If the article is good and needs no changes, simply respond with "Looks good".`;
const criticAgent = async (state) => {
const { article, revisionCount } = state;
console.log(`--- criticAgent: Entered with revision: ${revisionCount} ---`);
const response = await llm.invoke([
new SystemMessage(criticSystemPrompt),
new HumanMessage(
`Please review this article and provide specific feedback for improvement:\n\n${article}`
)
]);
const feedback = response.content;
const needsImprovement = !feedback.toLowerCase().includes("looks good");
let newRevisionCount = revisionCount;
if (needsImprovement) {
newRevisionCount = revisionCount + 1;
console.log(
`--- criticAgent: Improvement needed. New revisionCount: ${newRevisionCount} ---`
);
return {
feedback,
needsImprovement: true,
revisionCount: newRevisionCount
};
} else {
console.log("--- criticAgent: Article looks good. ---");
return {
feedback,
needsImprovement: false,
revisionCount: revisionCount
};
}
};
Step 5: Building the Workflow
Now let’s connect all agents in a workflow that iterates until the critic is satisfied with the article or until we reach a maximum of three iterations:
// Define the state schema with appropriate annotations
const ContentWorkflowState = Annotation.Root({
topic: Annotation(),
facts: Annotation({
default: () => ""
}),
article: Annotation({
default: () => ""
}),
feedback: Annotation({
default: () => ""
}),
needsImprovement: Annotation({
default: () => false
}),
revisionCount: Annotation({ default: () => 0 })
});
// Build the workflow graph
const contentWorkflow = new StateGraph(ContentWorkflowState)

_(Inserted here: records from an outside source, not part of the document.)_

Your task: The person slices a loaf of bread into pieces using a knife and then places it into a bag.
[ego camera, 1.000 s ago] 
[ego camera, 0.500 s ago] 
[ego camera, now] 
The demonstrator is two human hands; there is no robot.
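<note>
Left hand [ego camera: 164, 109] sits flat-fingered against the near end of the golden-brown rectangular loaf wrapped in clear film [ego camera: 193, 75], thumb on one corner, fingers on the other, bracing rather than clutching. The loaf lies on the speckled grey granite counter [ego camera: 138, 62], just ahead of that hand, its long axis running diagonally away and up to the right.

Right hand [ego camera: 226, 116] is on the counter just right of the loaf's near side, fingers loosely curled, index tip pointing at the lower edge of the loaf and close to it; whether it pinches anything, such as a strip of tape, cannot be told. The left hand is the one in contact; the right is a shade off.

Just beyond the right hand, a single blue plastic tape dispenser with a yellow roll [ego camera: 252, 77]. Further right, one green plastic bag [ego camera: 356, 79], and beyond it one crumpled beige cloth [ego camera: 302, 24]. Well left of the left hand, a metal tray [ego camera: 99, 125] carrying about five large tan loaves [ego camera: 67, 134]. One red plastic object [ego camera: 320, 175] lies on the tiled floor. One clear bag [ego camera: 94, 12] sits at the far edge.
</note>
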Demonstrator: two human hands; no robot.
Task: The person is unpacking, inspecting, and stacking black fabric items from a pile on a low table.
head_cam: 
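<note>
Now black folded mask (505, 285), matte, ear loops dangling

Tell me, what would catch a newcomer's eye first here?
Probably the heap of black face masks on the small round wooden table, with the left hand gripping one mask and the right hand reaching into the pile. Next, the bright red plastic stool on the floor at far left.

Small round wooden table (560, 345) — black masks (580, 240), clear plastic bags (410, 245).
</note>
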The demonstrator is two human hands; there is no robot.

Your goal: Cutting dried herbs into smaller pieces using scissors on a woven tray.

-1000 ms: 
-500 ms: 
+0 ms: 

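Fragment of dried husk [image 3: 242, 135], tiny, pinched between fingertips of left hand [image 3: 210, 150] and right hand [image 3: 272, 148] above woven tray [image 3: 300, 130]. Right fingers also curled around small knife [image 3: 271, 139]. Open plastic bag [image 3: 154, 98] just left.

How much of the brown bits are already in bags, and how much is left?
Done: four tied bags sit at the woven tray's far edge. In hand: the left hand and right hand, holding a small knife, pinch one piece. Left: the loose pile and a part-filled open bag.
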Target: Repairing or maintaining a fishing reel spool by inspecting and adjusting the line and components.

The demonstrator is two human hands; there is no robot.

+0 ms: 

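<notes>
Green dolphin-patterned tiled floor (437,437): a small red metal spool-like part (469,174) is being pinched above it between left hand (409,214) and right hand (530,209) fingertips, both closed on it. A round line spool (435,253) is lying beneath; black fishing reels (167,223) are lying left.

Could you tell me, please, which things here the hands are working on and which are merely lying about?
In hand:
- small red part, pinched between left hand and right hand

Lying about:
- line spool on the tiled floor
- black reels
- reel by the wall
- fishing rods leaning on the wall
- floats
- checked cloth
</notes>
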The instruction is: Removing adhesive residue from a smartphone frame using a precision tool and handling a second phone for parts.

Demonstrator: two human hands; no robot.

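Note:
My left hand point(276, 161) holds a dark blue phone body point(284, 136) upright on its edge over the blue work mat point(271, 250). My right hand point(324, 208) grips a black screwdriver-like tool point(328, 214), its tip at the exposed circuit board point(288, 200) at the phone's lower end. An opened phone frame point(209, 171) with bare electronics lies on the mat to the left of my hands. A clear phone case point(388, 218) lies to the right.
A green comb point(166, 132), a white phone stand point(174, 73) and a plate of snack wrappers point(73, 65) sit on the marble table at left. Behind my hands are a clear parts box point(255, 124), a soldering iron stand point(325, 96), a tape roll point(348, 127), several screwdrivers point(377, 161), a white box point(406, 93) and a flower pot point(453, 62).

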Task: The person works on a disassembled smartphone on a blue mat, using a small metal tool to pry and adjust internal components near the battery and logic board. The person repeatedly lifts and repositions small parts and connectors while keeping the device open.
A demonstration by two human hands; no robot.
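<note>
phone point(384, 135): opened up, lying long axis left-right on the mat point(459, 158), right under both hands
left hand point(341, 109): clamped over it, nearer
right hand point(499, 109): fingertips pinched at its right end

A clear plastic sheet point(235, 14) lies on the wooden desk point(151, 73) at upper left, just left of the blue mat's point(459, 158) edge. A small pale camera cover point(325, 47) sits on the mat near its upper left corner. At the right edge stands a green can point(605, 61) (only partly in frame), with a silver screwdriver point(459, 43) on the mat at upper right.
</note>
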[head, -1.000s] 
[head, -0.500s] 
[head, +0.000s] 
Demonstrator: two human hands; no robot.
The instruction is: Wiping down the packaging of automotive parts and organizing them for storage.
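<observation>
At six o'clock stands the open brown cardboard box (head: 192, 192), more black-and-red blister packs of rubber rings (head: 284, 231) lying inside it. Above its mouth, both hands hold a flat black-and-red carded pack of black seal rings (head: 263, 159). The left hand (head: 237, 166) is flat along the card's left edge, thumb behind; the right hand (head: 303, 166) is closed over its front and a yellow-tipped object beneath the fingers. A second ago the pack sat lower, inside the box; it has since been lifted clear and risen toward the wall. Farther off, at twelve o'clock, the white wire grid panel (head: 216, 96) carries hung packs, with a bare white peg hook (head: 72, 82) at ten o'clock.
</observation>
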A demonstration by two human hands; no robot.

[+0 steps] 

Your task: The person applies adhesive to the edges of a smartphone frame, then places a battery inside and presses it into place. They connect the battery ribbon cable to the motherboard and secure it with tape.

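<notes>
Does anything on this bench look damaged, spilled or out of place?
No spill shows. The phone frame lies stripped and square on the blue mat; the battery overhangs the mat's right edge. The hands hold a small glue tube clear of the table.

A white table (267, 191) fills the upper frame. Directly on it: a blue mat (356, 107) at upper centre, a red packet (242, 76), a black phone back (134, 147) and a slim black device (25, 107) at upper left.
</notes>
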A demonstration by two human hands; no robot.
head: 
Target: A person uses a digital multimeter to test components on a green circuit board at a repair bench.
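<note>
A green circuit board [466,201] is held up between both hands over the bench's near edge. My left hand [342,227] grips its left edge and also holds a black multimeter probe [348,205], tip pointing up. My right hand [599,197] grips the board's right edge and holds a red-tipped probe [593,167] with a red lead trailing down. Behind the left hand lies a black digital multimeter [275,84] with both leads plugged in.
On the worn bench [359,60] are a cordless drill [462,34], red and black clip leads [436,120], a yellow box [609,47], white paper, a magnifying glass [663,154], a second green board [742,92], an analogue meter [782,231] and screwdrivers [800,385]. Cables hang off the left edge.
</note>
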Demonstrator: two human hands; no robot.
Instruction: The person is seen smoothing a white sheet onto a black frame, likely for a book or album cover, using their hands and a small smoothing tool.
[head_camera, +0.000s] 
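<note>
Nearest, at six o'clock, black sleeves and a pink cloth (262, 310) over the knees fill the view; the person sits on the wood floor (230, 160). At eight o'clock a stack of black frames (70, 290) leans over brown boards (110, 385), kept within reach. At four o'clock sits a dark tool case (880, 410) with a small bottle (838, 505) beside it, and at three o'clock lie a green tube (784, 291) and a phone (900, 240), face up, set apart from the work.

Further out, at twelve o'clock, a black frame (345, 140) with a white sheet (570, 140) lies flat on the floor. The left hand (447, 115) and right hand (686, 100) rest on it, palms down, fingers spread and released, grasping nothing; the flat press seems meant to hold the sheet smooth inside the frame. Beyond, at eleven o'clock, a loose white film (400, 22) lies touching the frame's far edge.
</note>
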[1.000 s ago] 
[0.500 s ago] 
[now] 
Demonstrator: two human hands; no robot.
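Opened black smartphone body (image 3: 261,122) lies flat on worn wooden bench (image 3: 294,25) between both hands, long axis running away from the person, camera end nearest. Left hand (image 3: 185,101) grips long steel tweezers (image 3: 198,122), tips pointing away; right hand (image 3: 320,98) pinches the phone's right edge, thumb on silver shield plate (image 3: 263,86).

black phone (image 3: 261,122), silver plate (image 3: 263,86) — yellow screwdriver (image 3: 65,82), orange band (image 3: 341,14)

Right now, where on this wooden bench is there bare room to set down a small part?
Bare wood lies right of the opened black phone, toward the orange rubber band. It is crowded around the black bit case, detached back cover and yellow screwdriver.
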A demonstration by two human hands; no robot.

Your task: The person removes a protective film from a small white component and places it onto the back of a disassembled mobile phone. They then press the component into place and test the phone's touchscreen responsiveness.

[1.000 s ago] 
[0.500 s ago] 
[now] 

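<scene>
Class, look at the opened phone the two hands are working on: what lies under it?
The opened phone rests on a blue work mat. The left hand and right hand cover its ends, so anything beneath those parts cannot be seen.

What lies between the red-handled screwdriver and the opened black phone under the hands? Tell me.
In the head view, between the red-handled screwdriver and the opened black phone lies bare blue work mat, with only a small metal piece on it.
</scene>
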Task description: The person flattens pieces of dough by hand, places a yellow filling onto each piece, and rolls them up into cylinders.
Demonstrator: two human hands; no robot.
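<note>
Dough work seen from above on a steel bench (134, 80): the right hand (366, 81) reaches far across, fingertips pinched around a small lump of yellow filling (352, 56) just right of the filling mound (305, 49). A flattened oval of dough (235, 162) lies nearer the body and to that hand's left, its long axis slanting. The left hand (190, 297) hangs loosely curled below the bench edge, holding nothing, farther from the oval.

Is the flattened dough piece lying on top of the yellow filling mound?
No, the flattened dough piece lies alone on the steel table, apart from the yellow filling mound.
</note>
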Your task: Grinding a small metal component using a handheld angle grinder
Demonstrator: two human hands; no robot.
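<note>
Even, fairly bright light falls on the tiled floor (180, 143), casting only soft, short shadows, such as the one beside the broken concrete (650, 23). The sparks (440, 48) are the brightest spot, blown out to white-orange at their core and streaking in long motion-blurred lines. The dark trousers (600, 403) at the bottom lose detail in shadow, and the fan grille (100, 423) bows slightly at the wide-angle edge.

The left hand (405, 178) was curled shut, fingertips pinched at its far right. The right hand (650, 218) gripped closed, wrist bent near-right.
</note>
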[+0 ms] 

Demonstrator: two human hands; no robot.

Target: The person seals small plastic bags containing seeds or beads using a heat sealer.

.addNode("researchAgent", researchAgent)
.addNode("writerAgent", writerAgent)
.addNode("criticAgent", criticAgent)
// Set up the initial flow: research -> write -> critique
.addEdge("__start__", "researchAgent")
.addEdge("researchAgent", "writerAgent")
.addEdge("writerAgent", "criticAgent")
// Add conditional logic: either end or go back to writer for revisions
.addConditionalEdges("criticAgent", (state) => {
if (state.needsImprovement && state.revisionCount <= MAX_REVISION_CYCLES) {
console.log(
"--- Conditional Edge: Routing to writerAgent for improvement ---"
);
return "writerAgent";
} else {
if (state.needsImprovement && state.revisionCount > MAX_REVISION_CYCLES) {
console.log(
"--- Conditional Edge: Max revisions reached. Routing to end ---"
);
} else {
console.log(
"--- Conditional Edge: No improvement needed. Routing to end ---"
);
}
return "__end__";
}
})
.compile();
Step 6: Testing the Workflow
To see how our workflow functions, let’s run it and examine the output:
// The invoke function returns the final state
// Let's add some code to track the iterations for demonstration purposes
console.log("starting agent workflow");
let currentState = {
topic: "LangGraph and Multi-Agent Systems",
revisionCount: 0
};
const finalState = await contentWorkflow.invoke(currentState).catch((error) => {
console.error("\n--- Workflow Invocation Error ---");
console.error("Error details:", error);
});
if (finalState) {
console.log("\n--- Result ---\n");
console.log("\nArticle:", finalState.article);
} else {
console.log(
"\n--- Workflow did not complete successfully or an error occurred ---"
);
}
This example demonstrates how LangGraph can be used to create a sophisticated multi-agent workflow. Each agent has a specific role defined by a system prompt, and the workflow iterates until the critic is satisfied with the article. The key benefits of using LangGraph for this type of workflow include:
- Explicit flow control between agents
- State persistence between iterations
- Conditional branching based on agent outputs
- Modular design that allows for easy agent replacement or modification
Conclusion
LangGraph.js is a versatile framework for building AI workflows. Its graph-based design, modularity, and advanced features like persistence and human-in-the-loop make it an excellent choice for developers. Start experimenting with LangGraph today and unlock the potential of AI workflows!